Changes to national prescribing guidelines have led to fewer children receiving too small a dose of antibiotics.
The findings come from a collaborative study, published today in the journal BMJ Open, which found that since a review of guidance around the antibiotic amoxicillin in 2014, fewer children with infections have been under-dosed the oral preparation of the drug.
According to the team, which includes researchers from St George’s University of London, University College London, Imperial College London and King's College London, the findings could prompt a review of other drug doses for children.
Our weight influences how our bodies process antibiotics and what dose of antibiotic is needed
– Dr Olivia Rann
Amoxicillin is a common antibiotic prescribed for a range of bacterial infections, from tonsillitis to bronchitis. Changes to prescribing guidelines for the oral preparation of the drug were prompted by concerns of misdosing, particularly given the rising prevalence of childhood obesity in the UK.
Dr Olivia Rann, from Imperial College London and one of the authors of the study, said: “Accurate doses are important because too low a dose is much more likely to lead to the development of drug resistant bacteria – children’s infections get worse if they have a resistant rather than a sensitive infection.

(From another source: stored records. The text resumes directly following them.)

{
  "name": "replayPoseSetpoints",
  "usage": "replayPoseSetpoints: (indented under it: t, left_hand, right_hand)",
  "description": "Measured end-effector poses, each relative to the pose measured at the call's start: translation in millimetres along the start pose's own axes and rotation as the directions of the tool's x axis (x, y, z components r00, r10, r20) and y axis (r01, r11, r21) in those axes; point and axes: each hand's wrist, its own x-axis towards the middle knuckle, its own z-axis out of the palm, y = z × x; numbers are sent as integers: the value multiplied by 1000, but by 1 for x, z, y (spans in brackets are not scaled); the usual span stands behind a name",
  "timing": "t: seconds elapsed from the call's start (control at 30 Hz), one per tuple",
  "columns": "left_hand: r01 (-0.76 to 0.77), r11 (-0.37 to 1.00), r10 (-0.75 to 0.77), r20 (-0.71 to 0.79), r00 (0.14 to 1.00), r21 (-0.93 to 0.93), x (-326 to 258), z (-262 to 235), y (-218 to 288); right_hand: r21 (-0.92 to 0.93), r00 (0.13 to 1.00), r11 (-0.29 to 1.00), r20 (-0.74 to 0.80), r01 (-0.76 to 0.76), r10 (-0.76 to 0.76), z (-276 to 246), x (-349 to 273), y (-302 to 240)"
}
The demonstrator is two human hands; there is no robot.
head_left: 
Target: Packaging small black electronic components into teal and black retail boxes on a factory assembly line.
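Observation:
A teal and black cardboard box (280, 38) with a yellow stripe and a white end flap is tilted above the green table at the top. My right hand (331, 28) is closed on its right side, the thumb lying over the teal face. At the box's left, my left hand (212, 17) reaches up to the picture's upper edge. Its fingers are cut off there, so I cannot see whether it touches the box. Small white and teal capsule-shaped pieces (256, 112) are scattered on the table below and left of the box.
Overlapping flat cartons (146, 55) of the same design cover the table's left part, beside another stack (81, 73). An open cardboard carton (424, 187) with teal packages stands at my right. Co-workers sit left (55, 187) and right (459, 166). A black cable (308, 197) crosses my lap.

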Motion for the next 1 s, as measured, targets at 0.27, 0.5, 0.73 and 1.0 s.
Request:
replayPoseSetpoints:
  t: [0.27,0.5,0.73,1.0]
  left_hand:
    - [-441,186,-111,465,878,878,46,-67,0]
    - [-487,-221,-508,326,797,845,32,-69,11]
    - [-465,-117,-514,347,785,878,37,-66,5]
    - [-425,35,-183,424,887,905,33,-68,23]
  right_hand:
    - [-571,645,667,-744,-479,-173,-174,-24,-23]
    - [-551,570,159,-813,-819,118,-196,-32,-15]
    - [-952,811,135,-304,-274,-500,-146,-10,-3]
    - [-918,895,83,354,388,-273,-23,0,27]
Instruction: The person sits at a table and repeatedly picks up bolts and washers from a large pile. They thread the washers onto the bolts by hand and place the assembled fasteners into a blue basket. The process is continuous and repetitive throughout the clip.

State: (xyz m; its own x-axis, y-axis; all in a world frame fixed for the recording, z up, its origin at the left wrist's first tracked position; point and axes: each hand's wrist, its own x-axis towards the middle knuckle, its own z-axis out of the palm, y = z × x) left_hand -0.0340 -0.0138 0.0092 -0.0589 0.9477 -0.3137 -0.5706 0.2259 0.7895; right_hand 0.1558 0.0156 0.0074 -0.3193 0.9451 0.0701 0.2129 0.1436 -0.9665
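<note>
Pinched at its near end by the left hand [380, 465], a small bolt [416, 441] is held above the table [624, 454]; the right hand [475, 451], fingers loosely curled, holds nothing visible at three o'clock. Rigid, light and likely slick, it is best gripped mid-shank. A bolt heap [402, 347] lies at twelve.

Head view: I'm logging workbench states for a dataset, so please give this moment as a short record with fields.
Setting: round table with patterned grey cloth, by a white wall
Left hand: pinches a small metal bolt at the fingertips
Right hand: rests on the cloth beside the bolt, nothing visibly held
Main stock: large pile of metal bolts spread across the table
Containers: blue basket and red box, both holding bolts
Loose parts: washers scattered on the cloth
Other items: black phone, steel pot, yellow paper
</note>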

On the other hand, excessively high doses increase the chances of side effects such as diarrhoea or rashes.”
“Our weight influences how our bodies process antibiotics and what dose of antibiotic is needed. But rather than weighing children as they do in Europe, doctors and other prescribers in the UK prescribe antibiotics according to a child’s age range,” she adds.

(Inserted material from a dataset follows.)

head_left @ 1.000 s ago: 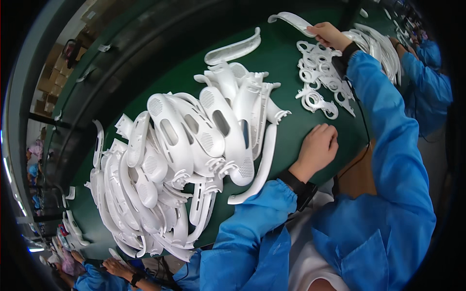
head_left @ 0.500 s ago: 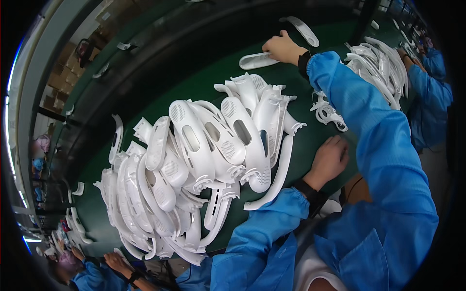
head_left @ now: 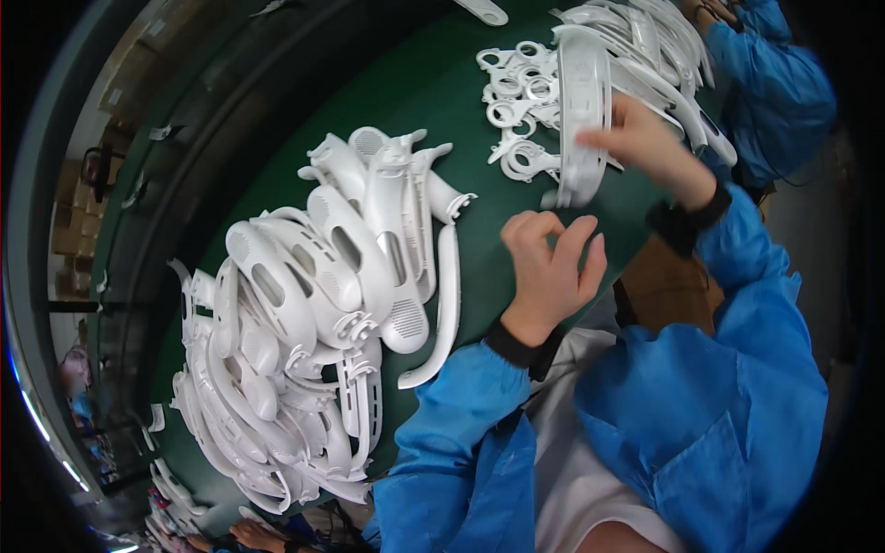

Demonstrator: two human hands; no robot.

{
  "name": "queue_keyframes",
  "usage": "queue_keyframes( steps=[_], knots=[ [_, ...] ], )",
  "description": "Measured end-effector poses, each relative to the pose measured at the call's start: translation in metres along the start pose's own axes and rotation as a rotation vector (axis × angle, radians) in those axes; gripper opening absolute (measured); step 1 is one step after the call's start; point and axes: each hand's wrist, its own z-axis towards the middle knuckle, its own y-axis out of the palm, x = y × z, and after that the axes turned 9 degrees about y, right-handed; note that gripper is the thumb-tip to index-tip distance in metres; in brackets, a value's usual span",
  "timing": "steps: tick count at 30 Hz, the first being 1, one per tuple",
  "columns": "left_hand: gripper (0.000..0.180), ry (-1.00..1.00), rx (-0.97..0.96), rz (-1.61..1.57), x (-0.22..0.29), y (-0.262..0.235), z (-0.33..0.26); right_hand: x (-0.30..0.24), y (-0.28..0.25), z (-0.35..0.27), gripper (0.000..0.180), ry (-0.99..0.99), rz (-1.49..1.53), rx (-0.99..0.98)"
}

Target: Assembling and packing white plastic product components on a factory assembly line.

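Note:
A long curved white plastic part (head_left: 581, 83) is in my right hand (head_left: 645, 143), pinched at its near side and somewhat blurred. It hangs over white ring-shaped plastic parts (head_left: 513, 88), covering some of them. Just nearer to me, my left hand (head_left: 553, 267) is raised over the green table (head_left: 406, 92), fingers apart, holding nothing. Left of it, a narrow curved white strip (head_left: 448, 286) lies beside a big heap of white plastic shells (head_left: 277, 387) with oval openings and perforated ends.
Another heap of long white parts (head_left: 645, 41) lies at the far right, beside a co-worker's blue sleeve (head_left: 774, 101). A co-worker's hand (head_left: 258, 535) shows at the lower left. A single white part (head_left: 481, 9) lies at the far edge. A brown box (head_left: 668, 286) stands below the table edge.
My right hand has come back from the far side of the table with a white part in it. My left hand has lifted and spread its fingers. The view has shifted right.

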Motion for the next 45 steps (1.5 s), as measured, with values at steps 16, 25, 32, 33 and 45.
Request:
queue_keyframes(
  steps=[16,25,32,33,45],
  knots=[
    [0.019,-0.472,-0.499,0.413,0.027,-0.050,0.035,0.036,-0.006,0.048,0.033,-0.362,-0.498,-0.225],
    [0.025,-0.278,-0.740,0.801,0.030,-0.022,0.010,0.026,0.032,0.075,0.020,-0.412,-0.900,-0.062],
    [0.036,-0.175,-0.640,0.547,0.012,-0.018,0.003,0.019,-0.024,0.048,0.023,-0.386,-0.572,0.010],
    [0.036,-0.175,-0.636,0.545,0.011,-0.016,0.004,0.025,-0.038,0.042,0.023,-0.254,-0.446,-0.058],
    [0.016,-0.238,-0.710,0.216,0.010,0.006,0.025,0.086,-0.007,-0.062,0.017,0.366,0.503,-0.274]
  ],
)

The UK guidelines for children are based on age bands, and advise that infants get the lowest doses, preschool children aged 1-4 years get a higher dose and so on for school age children and teenagers up to adulthood. However, annual increase in average weights for children have meant that these doses have become out of date.
In 2014, a review led to dosing in these age bands being updated to bring them more in line with European recommendations, with dosing up to 30mg per Kg of bodyweight, three times per day.
In a review of national patient data, the team looked at figures for age and weights for 1,556 British children aged two to 18 years. They calculated the doses each child would receive using the BNFC (British National Formulary for Children) guidance, before and after the 2014 changes, against the ‘gold standard’ weight-based dose of amoxicillin, as per its summary of product characteristics.
Given the continued rise in childhood obesity it may well be prudent to review other paediatric drug doses
– Professor Sonia Saxena
They found that before 2014, 54.6% of children receiving oral amoxicillin would have been under dosed, though no child would have received more than the recommended dose. After the guidance changed in 2014, the number of children estimated as under dosed dropped to 5.8%, but 0.5% of the children would have received too high a dose.
Commenting on the findings, Dr Rann said: “Before the changes in 2014 over half of all children would have received too low a dose of amoxicillin with the old guidance. Fortunately the new doses mean that only children who are very overweight will risk getting too low a dose.”
According to the authors, more research is needed to understand whether prescribers are following the change in guidance and if they are not prescribing recommended doses what the reasons are.
Professor Sonia Saxena added: “There is currently an urgent need for more research into how children’s bodies deal with drugs and the effects drugs have in children particularly those who are overweight and underweight. Given the continued rise in childhood obesity it may well be prudent to review other paediatric drug doses.”
The research was funded by the National Institute for Health Research (NIHR).
‘Did the accuracy of oral amoxicillin dosing of children improve after British National Formulary dose revisions in 2014?: national cross sectional survey in England’ by Rann, O. et al. is published in BMJ Open.